Hello, dear friend, you can consult us at any time if you have any questions, add WeChat: daixieit



CS544 Module 2 Assignment

 

 

Part1) Probability - 25 points

 

Use the Bayes theorem to calculate the following probabilities. Show the individual steps of the Bayes theorem. You can use R for the calculations. Use the Word document for this part.

 

Suppose that in a particular state, among 10000 people surveyed, 4250 people are in the age group 18-34 years, 2850 people are in the age group 35-49 years, 1640 people are in the age group 50-64 years, and the remaining are 65 years & over.

 

Out of those in the age group 18-34 years, 1062 people had a BMI of above 30. Of those in the age group 35-49 years, 1710 people had a BMI of above 30. Among those in the 50-64 years range, 656 people had a BMI of above 30. In the last age group, 189 people had a BMI of above 30.

 

a) What is the probability that a randomly selected person in this survey will have a BMI of above 30?

 

b) If a randomly selected person had a BMI of above 30, what is the probability of that person being in the age group 18-34 years?

 

c) If a randomly selected person had a BMI of above 30, what is the probability of that person being in the age group 35-49 years?

 

d) If a randomly selected person had a BMI of above 30, what is the probability of that person being in the age group 50-64 years?

 

e) If a randomly selected person had a BMI of above 30, what is the probability of that person being in the 65 years & over?


Part2) Random Variables - 25 points

 

Consider a game which involves rolling three dice. Write the R code for the following.

 

Using the rollDie function from the prob library, setup the sample space for this experiment with the probability space.

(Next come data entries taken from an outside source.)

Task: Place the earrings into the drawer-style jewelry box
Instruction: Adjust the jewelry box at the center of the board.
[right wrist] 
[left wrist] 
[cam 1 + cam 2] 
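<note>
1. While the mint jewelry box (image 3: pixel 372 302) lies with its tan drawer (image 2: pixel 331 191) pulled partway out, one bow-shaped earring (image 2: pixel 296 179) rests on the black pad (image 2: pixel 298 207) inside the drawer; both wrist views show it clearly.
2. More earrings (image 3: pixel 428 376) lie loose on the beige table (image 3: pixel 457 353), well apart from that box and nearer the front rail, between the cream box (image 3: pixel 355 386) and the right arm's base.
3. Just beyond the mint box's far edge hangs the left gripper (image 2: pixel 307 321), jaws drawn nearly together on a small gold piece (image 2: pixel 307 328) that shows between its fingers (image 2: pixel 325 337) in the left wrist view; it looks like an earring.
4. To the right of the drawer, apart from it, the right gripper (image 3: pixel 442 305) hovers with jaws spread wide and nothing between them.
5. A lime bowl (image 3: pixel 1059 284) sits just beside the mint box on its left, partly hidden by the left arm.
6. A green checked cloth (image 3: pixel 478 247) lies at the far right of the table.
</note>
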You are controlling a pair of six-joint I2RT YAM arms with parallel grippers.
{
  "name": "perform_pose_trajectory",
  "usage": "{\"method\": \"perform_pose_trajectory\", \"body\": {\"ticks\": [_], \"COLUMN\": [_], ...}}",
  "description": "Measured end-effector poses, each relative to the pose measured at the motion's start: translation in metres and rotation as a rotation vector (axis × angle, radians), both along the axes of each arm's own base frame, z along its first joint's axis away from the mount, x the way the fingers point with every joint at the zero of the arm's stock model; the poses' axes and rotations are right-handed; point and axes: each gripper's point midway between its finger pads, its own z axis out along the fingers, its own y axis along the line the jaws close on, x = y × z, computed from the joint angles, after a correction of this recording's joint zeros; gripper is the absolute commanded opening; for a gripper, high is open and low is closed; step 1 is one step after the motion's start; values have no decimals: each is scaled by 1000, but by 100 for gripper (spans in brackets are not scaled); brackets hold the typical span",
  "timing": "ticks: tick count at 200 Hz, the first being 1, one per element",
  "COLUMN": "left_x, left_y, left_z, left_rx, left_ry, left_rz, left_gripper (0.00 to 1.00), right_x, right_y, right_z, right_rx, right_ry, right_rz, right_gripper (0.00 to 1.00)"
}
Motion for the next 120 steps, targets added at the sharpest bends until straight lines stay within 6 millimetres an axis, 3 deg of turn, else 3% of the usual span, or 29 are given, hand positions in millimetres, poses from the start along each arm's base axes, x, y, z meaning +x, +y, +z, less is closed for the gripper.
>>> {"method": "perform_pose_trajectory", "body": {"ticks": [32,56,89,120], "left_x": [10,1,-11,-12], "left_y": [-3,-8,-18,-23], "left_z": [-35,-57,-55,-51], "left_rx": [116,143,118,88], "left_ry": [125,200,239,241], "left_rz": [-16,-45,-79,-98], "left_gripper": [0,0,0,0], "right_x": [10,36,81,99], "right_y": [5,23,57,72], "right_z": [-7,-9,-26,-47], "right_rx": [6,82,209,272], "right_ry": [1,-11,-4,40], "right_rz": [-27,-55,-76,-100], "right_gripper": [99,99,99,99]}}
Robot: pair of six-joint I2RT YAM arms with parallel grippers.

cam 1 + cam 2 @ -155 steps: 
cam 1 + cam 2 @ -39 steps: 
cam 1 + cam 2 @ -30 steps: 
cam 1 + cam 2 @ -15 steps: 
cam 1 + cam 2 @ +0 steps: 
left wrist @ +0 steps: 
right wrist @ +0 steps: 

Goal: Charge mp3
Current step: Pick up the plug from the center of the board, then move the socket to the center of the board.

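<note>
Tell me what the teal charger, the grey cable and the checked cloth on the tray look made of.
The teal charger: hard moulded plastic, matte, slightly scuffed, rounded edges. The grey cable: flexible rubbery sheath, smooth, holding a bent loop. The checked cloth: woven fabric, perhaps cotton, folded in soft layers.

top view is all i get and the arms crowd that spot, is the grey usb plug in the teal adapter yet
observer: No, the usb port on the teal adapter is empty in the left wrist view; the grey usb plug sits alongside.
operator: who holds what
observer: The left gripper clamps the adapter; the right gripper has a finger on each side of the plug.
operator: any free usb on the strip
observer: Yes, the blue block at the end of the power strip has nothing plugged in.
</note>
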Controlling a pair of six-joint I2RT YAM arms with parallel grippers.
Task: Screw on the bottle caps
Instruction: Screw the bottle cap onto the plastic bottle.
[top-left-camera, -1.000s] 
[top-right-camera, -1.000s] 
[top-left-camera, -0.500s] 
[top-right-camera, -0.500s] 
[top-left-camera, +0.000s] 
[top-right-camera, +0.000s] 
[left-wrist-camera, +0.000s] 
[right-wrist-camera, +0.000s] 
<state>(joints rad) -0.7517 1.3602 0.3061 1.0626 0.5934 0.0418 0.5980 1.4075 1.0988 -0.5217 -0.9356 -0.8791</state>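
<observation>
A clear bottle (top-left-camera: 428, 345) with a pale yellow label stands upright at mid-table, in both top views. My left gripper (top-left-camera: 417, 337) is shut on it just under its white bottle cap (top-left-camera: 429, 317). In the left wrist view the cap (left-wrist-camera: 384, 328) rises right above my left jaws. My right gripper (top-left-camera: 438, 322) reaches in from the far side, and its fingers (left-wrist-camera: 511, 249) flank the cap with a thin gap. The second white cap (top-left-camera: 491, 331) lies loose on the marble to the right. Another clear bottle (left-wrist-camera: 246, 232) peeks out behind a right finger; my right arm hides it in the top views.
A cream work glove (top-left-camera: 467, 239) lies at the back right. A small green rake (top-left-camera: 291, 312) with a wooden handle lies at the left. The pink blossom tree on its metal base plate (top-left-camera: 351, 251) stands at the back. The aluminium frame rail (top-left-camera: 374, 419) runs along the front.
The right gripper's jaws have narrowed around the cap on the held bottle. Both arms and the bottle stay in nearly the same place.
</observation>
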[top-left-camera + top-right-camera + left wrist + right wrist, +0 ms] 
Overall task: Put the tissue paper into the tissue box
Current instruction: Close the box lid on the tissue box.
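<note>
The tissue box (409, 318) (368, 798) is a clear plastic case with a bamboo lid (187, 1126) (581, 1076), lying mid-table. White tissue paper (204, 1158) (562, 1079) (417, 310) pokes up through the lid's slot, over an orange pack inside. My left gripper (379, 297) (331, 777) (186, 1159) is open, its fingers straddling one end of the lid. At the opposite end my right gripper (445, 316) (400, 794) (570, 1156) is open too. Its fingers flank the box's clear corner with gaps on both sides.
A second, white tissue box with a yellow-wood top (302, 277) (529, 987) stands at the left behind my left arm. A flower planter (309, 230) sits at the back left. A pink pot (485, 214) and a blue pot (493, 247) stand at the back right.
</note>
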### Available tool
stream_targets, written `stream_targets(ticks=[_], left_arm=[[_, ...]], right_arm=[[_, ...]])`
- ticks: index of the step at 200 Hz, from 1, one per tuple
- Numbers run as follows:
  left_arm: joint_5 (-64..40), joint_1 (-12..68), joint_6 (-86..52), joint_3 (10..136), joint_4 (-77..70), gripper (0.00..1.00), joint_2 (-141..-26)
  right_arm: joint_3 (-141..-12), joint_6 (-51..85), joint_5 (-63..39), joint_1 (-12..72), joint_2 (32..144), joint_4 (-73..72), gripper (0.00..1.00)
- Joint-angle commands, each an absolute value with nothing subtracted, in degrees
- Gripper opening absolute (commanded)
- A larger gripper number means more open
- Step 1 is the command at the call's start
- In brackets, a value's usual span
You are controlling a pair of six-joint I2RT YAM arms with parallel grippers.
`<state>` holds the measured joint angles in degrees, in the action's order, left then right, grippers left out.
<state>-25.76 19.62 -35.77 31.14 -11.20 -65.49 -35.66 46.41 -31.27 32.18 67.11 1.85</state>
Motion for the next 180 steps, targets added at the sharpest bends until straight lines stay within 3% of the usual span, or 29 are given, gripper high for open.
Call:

For each of the following scenarios from a) through e), show the corresponding outcomes and the probability of that event. The sample outputs for b) are shown as example.

 

a) The sum of the rolls is greater than 6 but less than 10.

 

b) All the three rolls are identical.

 

Sample Output for outcomes:

 

 


Sample Output for probability:

 

c) Only two of the three rolls are identical.

 

d) None of the three rolls are identical.

 

e) Only two of the three rolls are identical given that the sum of the rolls is greater than 9.


Part3) Functions - 20 points

 

Using a for loop or a while loop, write your own R function, sum_of_first_N_odd_squares (n),

that returns the sum of the squares of the first n odd numbers.

 

For example, if n = 5, the first five odd numbers are 1, 3, 5, 7, 9 and the required result is 12 + 32 + 52 + 72 + 92 = 165.

 

Test your function as follows:


 

 

Now, without using any loop, write your own R function, sum_of_first_N_odd_squares_V2 (n),


that returns the sum of the squares of the first n odd numbers. Test your function as follows:


Part4) R - 30 points

 

Initialize the Dow Jones Industrials daily closing data, dow, using the read.csv function with the link: http://people.bu.edu/kalathur/datasets/DJI_2020.csv

 

The first 6 rows of the dataset are as shown below:

 

 

Provide the simplest R code and output for all of the following. The code should work for any given data.

 

a) Store the result of the summary function for the Close attribute as the variable sm. Change the names of this variable so that the output appears as shown below.


 

 

Using the above data, show the quartile variations for the 4 quartiles as shown below. You can use paste or sprintf.


 

 

b) Produce the output for the minimum of the Dow closing value in the dataset as shown below:

 

 

c) Suppose you have an index fund tied to the Dow closing value. If you have invested on the minimum date, what date from the dataset you would have sold to gain the maximum percentage gain. The output is as shown below. Note that the code should be generic so that it works on any such dataset.

 

 

d) Use the diff function to calculate the differences between consecutive closing values in the dataset. Insert the value 0 at the beginning of these differences. Add this result as the DIFFS column of the data frame. The result is as shown below.


 

 

e) How many days did the Dow close higher than its previous day value? How many days did the Dow close lower than its previous day value?


 

 

f) Show the subset of the data where there was a gain of at least 1000 points from its previous day value.


 

 

 

Submission:

 

When the term lastName is referenced, please replace it with your last name.

 

Create a folder, CS544_HW2_LastName_Last4DigitsBUID and place the following files in this folder.

Provide all R code in a single file, CS544_HW2_LastName_Last4DigitsBUID.R. Clearly mark each subpart of each question.

Provide the corresponding outputs from the R console in a single Word document,

CS544_HW2_LastName_Last4DigitsBUID.doc.

Archive the folder (CS544_HW2_LastName_Last4DigitsBUID.zip). Upload the zip file to the Assignments section of Blackboard.